_TASK GOAL_
Your answer should be an exact copy of the listing.

>>>>

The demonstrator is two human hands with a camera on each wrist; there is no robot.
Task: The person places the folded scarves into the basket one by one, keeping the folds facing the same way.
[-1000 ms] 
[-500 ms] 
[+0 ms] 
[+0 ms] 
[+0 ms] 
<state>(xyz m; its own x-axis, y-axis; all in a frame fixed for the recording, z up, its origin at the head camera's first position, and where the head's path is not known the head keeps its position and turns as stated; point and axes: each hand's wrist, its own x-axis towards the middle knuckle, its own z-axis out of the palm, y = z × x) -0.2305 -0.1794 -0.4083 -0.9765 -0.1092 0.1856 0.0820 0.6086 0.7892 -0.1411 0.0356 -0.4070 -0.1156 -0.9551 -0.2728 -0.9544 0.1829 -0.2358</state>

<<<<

_TASK SOLUTION_
The demonstrator is two human hands with a camera on each wrist; there is no robot.
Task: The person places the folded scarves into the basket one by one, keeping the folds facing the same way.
[-1000 ms] 
[-500 ms] 
[+0 ms] 
[+0 ms] 
[+0 ms] 
<state>(xyz m; its own x-axis, y-axis; all in a frame fixed for the recording, z up, its origin at the head camera's first position, and where the head's path is not known the head keeps its position and turns as stated; point and axes: each hand's wrist, its own x-axis towards the middle knuckle, its own z-axis out of the palm, y = z × x) -0.2305 -0.1794 -0.4083 -0.9765 -0.1092 0.1856 0.0820 0.6086 0.7892 -0.1411 0.0356 -0.4070 -0.1156 -0.9551 -0.2728 -0.9544 0.1829 -0.2358</state>

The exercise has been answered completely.